[ASSIGNMENT] Can you output the records below exactly as they are written?

◆ ◆ ◆ ◆

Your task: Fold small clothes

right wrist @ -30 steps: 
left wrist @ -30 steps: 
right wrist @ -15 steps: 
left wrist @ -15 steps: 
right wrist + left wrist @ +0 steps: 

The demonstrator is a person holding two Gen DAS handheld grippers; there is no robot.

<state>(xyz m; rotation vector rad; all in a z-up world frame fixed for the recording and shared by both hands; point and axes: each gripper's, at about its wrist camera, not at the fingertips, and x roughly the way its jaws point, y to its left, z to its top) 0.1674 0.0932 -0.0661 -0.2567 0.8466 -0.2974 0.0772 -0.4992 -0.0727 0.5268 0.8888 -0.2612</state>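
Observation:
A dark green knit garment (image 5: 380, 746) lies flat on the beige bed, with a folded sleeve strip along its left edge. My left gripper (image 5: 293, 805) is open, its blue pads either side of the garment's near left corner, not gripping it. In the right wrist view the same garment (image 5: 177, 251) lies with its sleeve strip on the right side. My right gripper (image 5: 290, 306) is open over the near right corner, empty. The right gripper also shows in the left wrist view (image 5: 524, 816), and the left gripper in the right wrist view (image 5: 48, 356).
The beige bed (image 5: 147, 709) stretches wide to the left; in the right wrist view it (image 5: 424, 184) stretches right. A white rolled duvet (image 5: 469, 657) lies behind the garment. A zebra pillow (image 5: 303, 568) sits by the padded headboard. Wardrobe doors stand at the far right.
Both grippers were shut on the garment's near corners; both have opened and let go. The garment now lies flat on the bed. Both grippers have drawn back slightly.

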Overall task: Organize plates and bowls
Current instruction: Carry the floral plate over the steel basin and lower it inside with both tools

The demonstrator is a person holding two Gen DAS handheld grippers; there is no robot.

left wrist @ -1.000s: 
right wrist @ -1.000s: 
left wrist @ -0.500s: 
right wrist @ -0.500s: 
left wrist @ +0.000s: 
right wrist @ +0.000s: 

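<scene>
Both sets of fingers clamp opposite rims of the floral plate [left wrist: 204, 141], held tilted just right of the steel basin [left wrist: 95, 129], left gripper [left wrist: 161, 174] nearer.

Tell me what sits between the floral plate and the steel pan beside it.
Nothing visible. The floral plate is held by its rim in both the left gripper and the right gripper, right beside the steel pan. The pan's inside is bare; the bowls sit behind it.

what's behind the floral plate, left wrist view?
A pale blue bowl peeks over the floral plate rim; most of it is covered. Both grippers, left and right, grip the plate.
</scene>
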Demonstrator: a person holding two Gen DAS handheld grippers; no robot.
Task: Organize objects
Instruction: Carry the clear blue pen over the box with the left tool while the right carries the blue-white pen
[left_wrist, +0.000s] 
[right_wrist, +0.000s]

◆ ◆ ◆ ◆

[WORKED SOLUTION]
Your task: Fold small clothes

right wrist @ -30 steps: 
left wrist @ -30 steps: 
right wrist @ -15 steps: 
left wrist @ -15 steps: 
right wrist + left wrist @ +0 steps: 

The demonstrator is a person holding two Gen DAS handheld grippers; there is no robot.

<state>(xyz m; rotation vector rad; all in a z-up world frame fixed for the recording and shared by both hands; point and axes: each gripper's, at about its wrist camera, not at the fingertips, and x roughly the way its jaws point, y to its left, z to its top) 0.1674 0.0932 -0.0661 -0.2567 0.8466 -0.2974 0.0772 -0.4992 -0.0727 0.5268 0.8888 -0.2612</state>
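Observation:
A dark green knit garment (image 5: 380, 746) lies flat on the beige bed, with a folded sleeve strip along its left edge. My left gripper (image 5: 293, 805) is open, its blue pads either side of the garment's near left corner, not gripping it. In the right wrist view the same garment (image 5: 177, 251) lies with its sleeve strip on the right side. My right gripper (image 5: 290, 306) is open over the near right corner, empty. The right gripper also shows in the left wrist view (image 5: 524, 816), and the left gripper in the right wrist view (image 5: 48, 356).
The beige bed (image 5: 147, 709) stretches wide to the left; in the right wrist view it (image 5: 424, 184) stretches right. A white rolled duvet (image 5: 469, 657) lies behind the garment. A zebra pillow (image 5: 303, 568) sits by the padded headboard. Wardrobe doors stand at the far right.
Both grippers were shut on the garment's near corners; both have opened and let go. The garment now lies flat on the bed. Both grippers have drawn back slightly.
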
Overall task: Organize plates and bowls
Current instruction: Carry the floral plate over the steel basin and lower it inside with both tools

The demonstrator is a person holding two Gen DAS handheld grippers; there is no robot.

left wrist @ -1.000s: 
right wrist @ -1.000s: 
left wrist @ -0.500s: 
right wrist @ -0.500s: 
left wrist @ +0.000s: 
right wrist @ +0.000s: 

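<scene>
Both sets of fingers clamp opposite rims of the floral plate [left wrist: 204, 141], held tilted just right of the steel basin [left wrist: 95, 129], left gripper [left wrist: 161, 174] nearer.

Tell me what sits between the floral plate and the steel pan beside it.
Nothing visible. The floral plate is held by its rim in both the left gripper and the right gripper, right beside the steel pan. The pan's inside is bare; the bowls sit behind it.

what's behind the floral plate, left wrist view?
A pale blue bowl peeks over the floral plate rim; most of it is covered. Both grippers, left and right, grip the plate.
</scene>
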Demonstrator: a person holding two Gen DAS handheld grippers; no robot.
Task: Organize objects
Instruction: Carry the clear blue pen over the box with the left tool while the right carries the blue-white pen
[left_wrist, +0.000s] 
[right_wrist, +0.000s]

That concludes the answer.